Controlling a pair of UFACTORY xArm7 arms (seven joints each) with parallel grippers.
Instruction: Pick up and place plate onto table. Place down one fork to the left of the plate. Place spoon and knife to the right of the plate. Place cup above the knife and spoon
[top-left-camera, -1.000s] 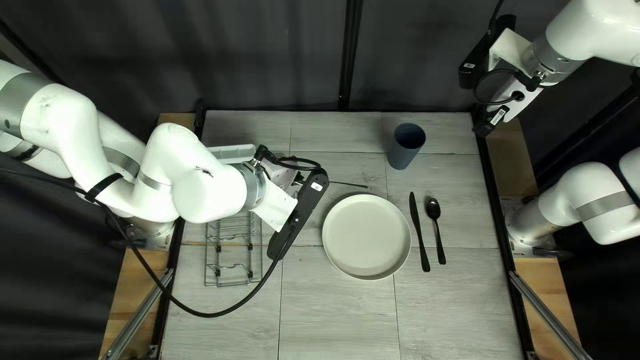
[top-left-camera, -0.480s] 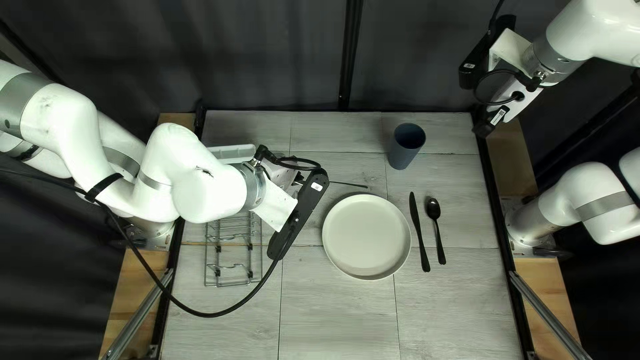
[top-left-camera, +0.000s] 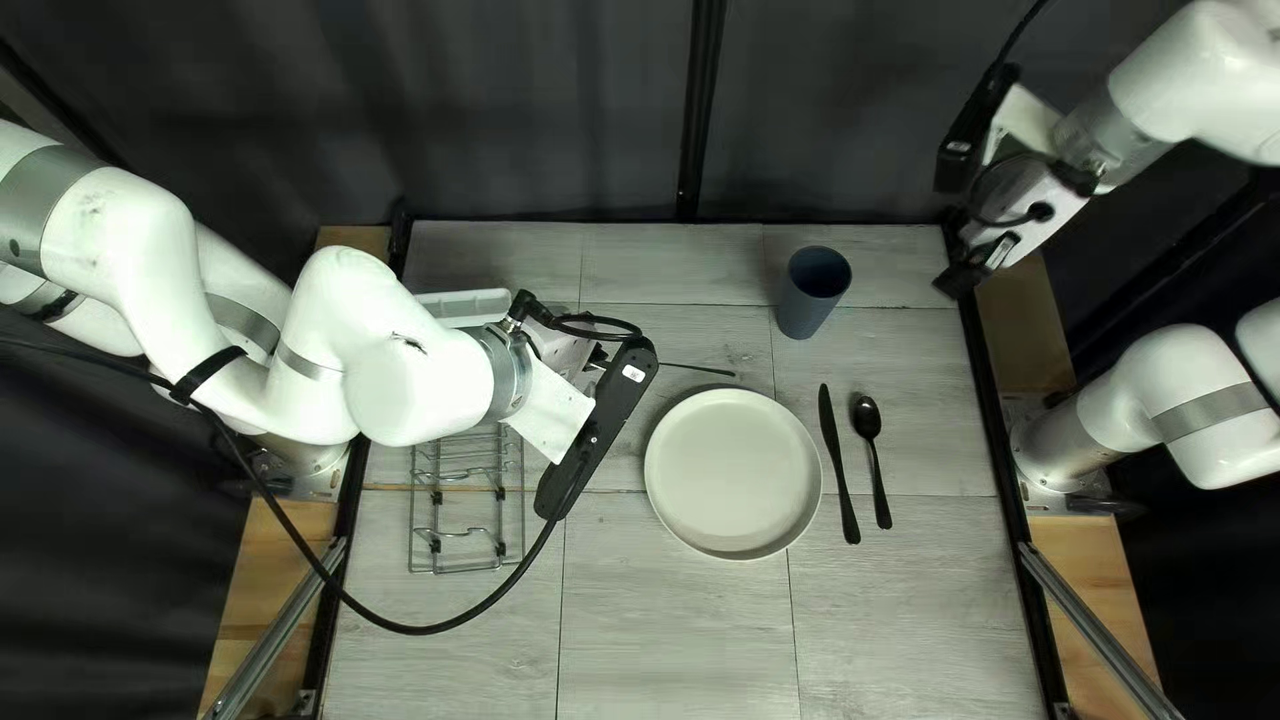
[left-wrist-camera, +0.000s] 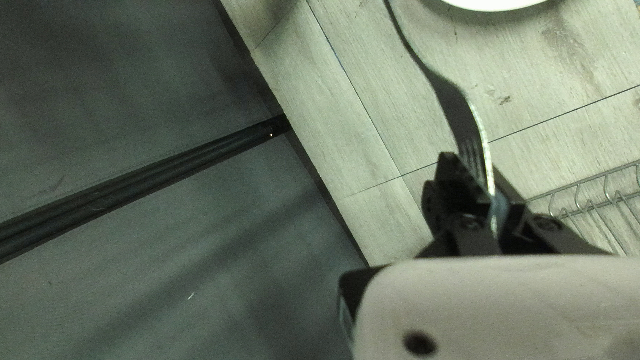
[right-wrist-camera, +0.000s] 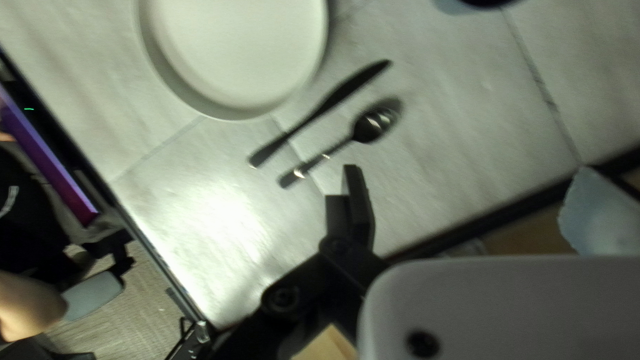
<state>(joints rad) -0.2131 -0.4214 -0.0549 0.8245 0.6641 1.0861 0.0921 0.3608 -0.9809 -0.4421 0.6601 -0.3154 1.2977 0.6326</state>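
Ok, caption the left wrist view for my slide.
Left gripper holding a fork by its tined end above the table.

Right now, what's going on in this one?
A place setting is nearly laid. The left gripper holds the fork by its tined end, the handle reaching toward the plate. The knife and spoon lie to the plate's right, with the cup beyond them. The right arm is raised near the far right corner. The fork isn't placed yet.

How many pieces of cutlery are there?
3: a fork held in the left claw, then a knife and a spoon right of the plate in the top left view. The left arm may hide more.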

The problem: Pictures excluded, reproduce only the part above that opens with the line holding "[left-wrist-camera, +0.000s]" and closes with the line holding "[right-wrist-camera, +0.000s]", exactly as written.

Solution to the exercise:
[left-wrist-camera, +0.000s] 
[right-wrist-camera, +0.000s] 

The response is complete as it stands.